-
Notifications
You must be signed in to change notification settings - Fork 317
Description
Problem
All 8 production Electric Cloud instances produce recurring Req.TransportError: socket closed errors from CallHomeReporter.report_home/2. ~900 errors/day, ~10,200 in the last 7 days. Sentry issue ELECTRIC-5CH has been firing continuously since 2025-12-22 (18,641 total occurrences).
Root cause
report_home/2 uses Req.post! which defaults to HTTP/2 via ALPN. Finch's HTTP/2 pool holds a single long-lived connection per {scheme, host, port} and keeps it open after the request completes. Since CallHomeReporter only fires every 30 minutes, the pooled connection sits idle until the proxy/CDN in front of checkpoint.electric-sql.com closes it.

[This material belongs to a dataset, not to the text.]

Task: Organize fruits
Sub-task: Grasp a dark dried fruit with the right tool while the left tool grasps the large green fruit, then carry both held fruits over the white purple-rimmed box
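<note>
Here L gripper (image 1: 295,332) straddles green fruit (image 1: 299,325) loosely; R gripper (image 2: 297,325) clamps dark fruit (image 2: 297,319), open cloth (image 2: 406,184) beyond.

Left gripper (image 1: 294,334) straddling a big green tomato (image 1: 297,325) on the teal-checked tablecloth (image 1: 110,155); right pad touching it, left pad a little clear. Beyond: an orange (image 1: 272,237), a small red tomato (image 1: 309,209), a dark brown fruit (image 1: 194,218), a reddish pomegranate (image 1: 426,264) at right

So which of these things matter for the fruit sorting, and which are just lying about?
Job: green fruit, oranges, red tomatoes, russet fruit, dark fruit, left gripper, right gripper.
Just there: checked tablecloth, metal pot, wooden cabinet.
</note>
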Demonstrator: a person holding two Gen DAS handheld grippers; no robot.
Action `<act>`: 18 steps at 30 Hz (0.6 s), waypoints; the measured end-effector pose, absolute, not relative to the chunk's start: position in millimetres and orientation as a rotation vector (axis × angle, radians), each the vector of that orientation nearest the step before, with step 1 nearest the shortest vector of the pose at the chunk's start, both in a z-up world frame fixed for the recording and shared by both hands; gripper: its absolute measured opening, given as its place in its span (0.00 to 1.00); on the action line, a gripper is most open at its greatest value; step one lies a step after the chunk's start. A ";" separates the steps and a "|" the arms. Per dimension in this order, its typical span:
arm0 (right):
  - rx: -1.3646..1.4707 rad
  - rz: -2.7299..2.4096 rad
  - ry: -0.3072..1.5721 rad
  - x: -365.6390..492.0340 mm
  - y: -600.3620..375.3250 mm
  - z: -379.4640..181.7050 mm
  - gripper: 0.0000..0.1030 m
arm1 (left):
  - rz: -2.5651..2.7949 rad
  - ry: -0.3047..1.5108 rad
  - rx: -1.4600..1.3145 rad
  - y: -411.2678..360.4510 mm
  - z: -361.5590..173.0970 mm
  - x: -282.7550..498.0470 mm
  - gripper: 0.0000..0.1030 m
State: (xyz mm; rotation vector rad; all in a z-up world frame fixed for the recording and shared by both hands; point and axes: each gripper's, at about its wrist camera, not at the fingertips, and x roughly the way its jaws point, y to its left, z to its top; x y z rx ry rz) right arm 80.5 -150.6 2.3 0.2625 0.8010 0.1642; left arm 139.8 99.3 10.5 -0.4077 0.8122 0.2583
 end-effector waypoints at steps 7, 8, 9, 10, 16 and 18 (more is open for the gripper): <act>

On the next report, Finch discovers the dead connection only when it tries to write to the socket → Req.TransportError: socket closed. Retries (1s, 2s, 4s) go through the same pool which may still be reconnecting, so all attempts fail. Req.post! raises, crashing the Task, producing the Sentry alert.
Each stack has its own CallHomeReporter and its own connection pool — there's no connection sharing between stacks. Connection pooling provides zero benefit for a 30-minute interval reporter.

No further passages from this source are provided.